- Known for: Jewelry designer
- Notable work: Diamond and gold jewelry

= Lorraine Schwartz =

American bespoke high jewellery designer

Lorraine Schwartz is an American bespoke high jewellery designer. She has designed jewelry for a host of famous female celebrities including Beyoncé, Jennifer Lopez and Kim Kardashian. In 2009, Angelina Jolie wore to the Oscars a pair of emerald earrings designed by Schwartz, valued at $2.5 million.

==Career==
Schwartz states that in 2002 Halle Berry wore her jewellery on the red carpet.

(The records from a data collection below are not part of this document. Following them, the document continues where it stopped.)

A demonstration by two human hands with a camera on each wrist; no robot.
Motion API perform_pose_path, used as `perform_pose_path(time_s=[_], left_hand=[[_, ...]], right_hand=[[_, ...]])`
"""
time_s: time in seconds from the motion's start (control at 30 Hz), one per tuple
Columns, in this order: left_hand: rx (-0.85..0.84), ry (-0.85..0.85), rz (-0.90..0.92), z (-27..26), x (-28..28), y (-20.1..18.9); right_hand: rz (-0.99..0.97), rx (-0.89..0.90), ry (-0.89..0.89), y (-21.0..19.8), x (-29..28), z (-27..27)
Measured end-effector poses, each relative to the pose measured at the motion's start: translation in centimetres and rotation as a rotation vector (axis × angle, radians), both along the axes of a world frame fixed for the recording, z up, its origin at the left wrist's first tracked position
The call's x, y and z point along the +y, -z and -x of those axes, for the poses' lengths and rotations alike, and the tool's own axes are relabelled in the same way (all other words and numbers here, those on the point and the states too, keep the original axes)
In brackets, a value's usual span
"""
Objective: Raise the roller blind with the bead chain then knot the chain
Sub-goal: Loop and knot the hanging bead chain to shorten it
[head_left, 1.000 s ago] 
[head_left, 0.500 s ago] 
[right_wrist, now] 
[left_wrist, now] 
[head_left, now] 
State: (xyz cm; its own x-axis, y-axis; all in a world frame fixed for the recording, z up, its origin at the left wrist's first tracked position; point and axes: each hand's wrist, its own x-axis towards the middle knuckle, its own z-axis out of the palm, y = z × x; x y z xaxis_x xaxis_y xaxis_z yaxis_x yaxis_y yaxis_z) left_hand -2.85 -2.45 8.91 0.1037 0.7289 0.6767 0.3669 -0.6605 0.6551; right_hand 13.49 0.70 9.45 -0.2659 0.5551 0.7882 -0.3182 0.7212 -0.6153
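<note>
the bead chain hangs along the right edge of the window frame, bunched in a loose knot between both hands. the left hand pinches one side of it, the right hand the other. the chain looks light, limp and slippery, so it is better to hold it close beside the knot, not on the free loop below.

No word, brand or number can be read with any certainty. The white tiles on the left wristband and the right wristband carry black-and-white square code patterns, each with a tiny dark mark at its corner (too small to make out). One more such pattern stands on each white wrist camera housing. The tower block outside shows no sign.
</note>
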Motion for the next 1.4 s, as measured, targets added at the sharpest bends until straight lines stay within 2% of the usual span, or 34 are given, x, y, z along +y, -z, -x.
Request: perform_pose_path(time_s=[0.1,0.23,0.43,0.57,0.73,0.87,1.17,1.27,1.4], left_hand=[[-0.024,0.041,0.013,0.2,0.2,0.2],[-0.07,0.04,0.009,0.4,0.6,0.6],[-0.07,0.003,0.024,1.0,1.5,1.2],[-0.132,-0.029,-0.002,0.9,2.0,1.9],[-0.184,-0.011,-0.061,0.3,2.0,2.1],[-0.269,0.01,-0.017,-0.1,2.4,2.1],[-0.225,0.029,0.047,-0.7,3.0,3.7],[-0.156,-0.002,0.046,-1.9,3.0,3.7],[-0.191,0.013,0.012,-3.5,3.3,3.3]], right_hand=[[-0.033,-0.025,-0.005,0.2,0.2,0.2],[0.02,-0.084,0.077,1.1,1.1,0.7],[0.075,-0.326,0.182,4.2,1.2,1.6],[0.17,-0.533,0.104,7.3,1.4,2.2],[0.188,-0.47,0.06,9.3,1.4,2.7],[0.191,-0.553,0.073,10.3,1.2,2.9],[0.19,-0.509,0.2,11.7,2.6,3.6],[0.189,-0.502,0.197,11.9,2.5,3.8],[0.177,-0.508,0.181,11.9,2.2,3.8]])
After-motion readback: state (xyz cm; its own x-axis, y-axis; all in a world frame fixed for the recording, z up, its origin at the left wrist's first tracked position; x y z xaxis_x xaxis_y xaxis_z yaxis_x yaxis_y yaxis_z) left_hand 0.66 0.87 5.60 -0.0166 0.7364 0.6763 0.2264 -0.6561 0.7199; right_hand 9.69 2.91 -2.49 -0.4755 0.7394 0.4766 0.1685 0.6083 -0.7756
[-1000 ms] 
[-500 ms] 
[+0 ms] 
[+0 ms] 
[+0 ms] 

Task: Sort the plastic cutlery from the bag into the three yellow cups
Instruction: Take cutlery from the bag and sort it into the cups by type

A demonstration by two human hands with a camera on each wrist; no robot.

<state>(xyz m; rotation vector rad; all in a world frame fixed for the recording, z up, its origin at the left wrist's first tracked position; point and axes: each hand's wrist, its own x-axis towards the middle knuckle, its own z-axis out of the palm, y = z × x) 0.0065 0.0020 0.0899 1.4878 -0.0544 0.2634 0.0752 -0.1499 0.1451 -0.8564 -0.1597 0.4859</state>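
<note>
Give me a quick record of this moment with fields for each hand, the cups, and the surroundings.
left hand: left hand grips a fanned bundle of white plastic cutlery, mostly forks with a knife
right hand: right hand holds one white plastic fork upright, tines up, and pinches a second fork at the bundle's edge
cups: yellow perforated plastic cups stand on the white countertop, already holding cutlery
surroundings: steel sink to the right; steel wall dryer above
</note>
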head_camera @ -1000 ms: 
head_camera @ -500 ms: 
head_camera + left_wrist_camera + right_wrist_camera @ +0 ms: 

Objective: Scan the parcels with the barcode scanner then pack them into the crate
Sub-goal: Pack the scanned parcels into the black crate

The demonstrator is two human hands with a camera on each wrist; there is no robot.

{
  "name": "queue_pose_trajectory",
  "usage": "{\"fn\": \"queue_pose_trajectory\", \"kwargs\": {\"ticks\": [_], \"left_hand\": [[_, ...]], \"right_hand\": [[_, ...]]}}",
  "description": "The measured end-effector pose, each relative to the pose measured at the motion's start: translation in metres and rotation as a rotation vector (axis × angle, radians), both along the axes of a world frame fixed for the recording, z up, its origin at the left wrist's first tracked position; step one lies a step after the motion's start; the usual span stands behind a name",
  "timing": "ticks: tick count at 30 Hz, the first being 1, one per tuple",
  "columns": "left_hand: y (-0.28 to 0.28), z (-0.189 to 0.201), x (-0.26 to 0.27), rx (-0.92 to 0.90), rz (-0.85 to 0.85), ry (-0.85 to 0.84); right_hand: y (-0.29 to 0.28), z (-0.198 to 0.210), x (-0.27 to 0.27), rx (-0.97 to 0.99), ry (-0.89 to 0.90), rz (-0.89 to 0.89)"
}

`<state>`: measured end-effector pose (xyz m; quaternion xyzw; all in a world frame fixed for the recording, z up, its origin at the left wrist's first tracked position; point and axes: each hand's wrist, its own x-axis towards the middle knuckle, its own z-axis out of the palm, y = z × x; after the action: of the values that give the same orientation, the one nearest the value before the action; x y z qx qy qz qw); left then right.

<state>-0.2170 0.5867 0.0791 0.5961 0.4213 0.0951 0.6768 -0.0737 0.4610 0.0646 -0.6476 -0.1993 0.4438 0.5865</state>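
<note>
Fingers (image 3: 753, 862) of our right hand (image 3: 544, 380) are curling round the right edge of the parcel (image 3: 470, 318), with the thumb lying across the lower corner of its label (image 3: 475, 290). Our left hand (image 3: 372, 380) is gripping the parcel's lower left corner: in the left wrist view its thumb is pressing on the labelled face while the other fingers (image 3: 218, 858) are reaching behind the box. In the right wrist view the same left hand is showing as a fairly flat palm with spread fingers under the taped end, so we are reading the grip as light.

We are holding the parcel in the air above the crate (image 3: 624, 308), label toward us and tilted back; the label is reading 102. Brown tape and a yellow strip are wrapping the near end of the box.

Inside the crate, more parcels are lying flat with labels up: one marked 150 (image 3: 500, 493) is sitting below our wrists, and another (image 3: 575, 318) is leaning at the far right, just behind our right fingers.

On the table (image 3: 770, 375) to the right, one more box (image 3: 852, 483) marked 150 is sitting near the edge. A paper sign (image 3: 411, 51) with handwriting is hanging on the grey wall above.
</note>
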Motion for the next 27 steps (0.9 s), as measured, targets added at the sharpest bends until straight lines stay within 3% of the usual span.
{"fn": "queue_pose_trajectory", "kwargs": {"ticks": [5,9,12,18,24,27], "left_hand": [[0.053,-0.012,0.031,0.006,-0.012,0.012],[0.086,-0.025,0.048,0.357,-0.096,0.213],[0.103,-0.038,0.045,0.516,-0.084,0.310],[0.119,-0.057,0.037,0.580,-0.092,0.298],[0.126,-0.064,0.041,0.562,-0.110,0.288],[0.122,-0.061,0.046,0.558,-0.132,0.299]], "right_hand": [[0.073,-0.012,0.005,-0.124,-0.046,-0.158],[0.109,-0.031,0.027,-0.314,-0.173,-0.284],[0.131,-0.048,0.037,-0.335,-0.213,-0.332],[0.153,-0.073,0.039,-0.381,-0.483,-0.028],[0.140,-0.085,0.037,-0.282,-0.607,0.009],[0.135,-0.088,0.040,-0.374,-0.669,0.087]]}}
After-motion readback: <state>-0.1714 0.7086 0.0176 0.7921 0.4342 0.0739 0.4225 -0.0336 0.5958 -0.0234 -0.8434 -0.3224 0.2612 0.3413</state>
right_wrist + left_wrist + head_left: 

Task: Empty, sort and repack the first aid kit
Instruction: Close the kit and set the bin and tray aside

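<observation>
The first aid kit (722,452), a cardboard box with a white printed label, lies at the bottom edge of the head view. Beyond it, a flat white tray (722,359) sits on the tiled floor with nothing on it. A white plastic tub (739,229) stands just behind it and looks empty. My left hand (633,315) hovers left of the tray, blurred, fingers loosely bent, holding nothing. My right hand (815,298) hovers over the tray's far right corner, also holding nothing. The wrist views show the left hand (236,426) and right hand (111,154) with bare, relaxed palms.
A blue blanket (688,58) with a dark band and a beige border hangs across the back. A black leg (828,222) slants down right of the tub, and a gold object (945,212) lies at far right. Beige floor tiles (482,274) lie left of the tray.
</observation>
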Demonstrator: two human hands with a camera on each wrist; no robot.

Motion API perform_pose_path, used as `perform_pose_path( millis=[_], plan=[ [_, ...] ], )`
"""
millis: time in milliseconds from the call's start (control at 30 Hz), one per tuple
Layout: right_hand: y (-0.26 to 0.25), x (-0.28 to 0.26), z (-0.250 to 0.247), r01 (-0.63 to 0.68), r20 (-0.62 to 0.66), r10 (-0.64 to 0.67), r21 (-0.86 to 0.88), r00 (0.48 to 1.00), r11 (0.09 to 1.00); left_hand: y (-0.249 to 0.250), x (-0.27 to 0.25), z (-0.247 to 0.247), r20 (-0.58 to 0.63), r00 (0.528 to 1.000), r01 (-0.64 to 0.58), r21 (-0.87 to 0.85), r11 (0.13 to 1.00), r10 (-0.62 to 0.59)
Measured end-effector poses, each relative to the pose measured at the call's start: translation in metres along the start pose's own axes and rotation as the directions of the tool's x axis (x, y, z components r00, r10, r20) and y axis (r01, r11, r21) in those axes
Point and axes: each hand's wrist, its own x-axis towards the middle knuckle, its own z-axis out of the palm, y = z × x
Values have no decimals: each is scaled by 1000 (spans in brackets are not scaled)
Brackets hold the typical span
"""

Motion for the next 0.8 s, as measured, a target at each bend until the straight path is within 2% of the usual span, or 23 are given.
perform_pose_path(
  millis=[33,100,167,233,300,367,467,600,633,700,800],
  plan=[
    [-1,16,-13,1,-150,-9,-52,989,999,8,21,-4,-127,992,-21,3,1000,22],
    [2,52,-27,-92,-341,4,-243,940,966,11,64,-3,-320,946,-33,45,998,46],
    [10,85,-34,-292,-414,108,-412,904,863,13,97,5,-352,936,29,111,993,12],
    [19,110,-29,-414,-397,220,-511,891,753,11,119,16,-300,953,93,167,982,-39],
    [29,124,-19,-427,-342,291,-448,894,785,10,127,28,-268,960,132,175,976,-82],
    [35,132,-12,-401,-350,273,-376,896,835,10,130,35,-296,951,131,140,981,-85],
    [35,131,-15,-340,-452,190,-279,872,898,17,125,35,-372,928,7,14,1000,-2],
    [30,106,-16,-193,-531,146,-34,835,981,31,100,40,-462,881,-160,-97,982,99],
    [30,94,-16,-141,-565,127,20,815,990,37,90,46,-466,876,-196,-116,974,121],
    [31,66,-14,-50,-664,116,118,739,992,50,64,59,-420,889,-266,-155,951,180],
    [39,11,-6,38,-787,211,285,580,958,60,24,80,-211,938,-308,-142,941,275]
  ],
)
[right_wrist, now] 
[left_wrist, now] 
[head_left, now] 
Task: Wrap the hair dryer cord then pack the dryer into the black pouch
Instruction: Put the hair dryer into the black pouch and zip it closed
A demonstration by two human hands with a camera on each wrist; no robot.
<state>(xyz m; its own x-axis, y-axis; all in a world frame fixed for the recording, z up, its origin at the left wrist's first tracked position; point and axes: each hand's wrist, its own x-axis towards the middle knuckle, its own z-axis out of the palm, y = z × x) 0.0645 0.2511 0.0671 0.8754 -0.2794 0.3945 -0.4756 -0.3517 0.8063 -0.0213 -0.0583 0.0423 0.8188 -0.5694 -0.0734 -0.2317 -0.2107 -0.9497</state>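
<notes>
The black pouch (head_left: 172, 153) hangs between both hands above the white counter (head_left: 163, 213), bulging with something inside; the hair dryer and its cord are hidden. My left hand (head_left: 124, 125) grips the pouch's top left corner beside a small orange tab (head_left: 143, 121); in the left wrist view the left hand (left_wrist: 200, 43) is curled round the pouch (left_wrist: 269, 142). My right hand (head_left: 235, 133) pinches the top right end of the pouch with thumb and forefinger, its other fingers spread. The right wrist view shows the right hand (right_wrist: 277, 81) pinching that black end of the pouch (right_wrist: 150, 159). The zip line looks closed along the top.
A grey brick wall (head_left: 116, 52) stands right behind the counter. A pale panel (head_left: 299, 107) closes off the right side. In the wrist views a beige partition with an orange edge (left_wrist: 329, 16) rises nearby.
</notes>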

Since, she has designed for celebrities such as Kelly Rowland, Beyoncé Knowles, Jennifer Lopez and Cate Blanchett. For ESPN The Magazine, she made a "30-carat, diamond-and-ruby logo" for their 10th anniversary baseball caps. She was also involved in the "Art for Life" gala in 2007, which was led by Russell Simmons and his ex-wife, Kimora Lee Simmons. In the 2006 Beyoncé song, "Upgrade U", and the 2023 song, "My House", Lorraine Schwartz is mentioned. Kim Kardashian wears a 15-carat diamond engagement ring by Schwartz, given to her by her now ex-husband, Kanye West.

==Philanthropy==
In 2009, she created the Shulamit Benjamini Sandberg Medical Research Grant, which supports a physician with $225,000 to last over three years for cancer research. It was created "in honor of her late mother".